Тенебрис. Том 2 - стр. 26
– У нас будет сын! – с радостным возгласом Минчжу бросилась в объятия Сато. Её лицо сияло улыбкой, а глаза светились от неистовой и чистой любви. Но Сато охватил страх, безжалостный и свирепый, ведь у бессмертных пар не может быть семей с детьми. Рождение сына будет стоить его супруге жизни, и он не был готов к такой жертве. Он чувствовал себя покинутым, брошенным, одним в бездушной безучастной вечности. Боль, страх и обида охватили его подобно пламени, обжигающему и ранившему всех, кто находился рядом. А рядом была только она… Воспоминания, подобно листьям поздней осени, со временем меркнут и теряют свои яркие краски. Деталей того разговора он уже не помнил. Лишь слезы супруги. Крики. И снова слезы. Минчжу к тому времени было за двести лет, и её жизнь давно уже утратила былые цели и радости. Все, кого она некогда знала, давно умерли, а правнуки её лучших подруг доживали последние годы. Она нянчила десятки чужих детей, не смея даже надеяться, что некогда обретет собственных. Второе столетие жизни считалось неким переходным возрастом бессмертных, в это время почти каждый пятый так или иначе погибал: наркотики, разгульная жизнь, неоправданный риск и порой откровенное безумие. Всё это являлось основными причинами их гибели. А среди остальных неуклонное лидерство занимали смерти при родах. Как ни странно, но каждая бессмертная, отважившаяся на рождение ребенка, была уверена, что она станет исключением и справится с опасностями такой беременности. При этом риск потерять жизнь, которая уже давно не доставляла былой радости, казался вполне приемлемой ценой и по большей части не страшил столетних рожениц. Но, к сожалению, исключений среди них не бывало. Ни одного.
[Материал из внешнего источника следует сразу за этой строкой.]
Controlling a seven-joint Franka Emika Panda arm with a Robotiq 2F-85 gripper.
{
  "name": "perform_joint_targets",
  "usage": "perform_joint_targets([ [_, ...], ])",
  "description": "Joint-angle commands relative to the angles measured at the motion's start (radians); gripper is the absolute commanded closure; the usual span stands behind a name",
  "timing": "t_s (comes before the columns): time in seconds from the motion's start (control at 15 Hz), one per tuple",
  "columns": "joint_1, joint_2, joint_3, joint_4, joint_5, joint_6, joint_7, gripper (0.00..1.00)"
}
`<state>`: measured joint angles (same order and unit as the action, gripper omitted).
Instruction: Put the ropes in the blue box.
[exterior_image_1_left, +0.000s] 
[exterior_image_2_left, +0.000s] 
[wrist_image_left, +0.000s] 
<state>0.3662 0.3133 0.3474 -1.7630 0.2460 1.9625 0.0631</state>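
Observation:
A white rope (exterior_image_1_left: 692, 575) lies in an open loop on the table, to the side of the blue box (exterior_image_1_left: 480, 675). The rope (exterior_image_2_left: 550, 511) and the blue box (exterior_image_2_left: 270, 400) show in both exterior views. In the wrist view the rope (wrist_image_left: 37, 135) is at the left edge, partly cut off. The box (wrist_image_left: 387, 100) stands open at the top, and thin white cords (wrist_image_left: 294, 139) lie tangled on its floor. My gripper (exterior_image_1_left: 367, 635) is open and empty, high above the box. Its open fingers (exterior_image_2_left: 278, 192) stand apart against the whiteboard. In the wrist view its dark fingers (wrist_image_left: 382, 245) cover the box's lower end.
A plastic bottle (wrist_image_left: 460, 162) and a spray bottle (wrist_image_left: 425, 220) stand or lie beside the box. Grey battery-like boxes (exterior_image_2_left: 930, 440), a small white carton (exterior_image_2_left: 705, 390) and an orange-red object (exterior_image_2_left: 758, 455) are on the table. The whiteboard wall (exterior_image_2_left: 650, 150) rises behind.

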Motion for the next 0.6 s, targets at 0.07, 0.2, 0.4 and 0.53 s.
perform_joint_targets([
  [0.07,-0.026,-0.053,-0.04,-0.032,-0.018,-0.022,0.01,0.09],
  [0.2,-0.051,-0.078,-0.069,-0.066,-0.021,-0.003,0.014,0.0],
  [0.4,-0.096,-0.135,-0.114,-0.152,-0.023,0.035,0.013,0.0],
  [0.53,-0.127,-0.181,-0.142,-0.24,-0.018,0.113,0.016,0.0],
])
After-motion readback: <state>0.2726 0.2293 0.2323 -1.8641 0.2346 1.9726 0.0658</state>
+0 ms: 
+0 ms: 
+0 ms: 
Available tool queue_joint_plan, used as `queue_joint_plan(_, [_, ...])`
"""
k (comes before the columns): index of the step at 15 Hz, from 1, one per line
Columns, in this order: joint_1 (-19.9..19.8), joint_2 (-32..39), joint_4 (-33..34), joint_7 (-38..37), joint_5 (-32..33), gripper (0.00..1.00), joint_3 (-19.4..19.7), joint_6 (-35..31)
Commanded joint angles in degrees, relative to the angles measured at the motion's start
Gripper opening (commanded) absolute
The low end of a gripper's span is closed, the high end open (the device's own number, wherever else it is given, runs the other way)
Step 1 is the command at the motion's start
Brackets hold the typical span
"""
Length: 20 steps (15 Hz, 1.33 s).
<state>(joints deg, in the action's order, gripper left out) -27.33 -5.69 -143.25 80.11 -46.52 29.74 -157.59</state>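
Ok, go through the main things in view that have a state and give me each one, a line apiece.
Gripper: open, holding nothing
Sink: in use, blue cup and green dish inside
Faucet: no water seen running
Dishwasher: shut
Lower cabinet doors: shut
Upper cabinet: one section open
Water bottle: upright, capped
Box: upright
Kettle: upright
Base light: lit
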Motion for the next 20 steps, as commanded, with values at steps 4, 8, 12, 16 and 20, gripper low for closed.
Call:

На мгновение в глазах Сато появились влажные слезы горечи былой утраты. Перед ним возник образ последней встречи со своей возлюбленной: усталая и измученная, но всё так же прекрасная Минчжу, держащая на руках малыша Юки. Она светилась таким чистым светом, такой искренней улыбкой, что, казалось, весь мир мерк на её фоне. Её глаза, улыбка опьяняли, а голос заглушал гул медсестер, суетившихся в палате. Он наклонился к ней и услышал то, что навеки впечаталось в его память нежным любящим голосом:
– Во имя целого, Сато, – Минчжу повторила гравировку на кольцах, которая теперь наконец приобрела своё истинное значение. Протянув ребенка отцу, она вновь улыбнулась, добавив сквозь слезы: – Береги нашего мальчика! У него твои глаза…
– И твоя улыбка, – едва слышно произнес Сато Хино, будто на мгновение потерявшись среди наслоившихся образов воспоминаний и суровой реальности. Услышав свои слова будто со стороны, он тут же пришел в себя с пугающим осознанием того, что в потоке сознания потерял контроль над собой и всем происходящем.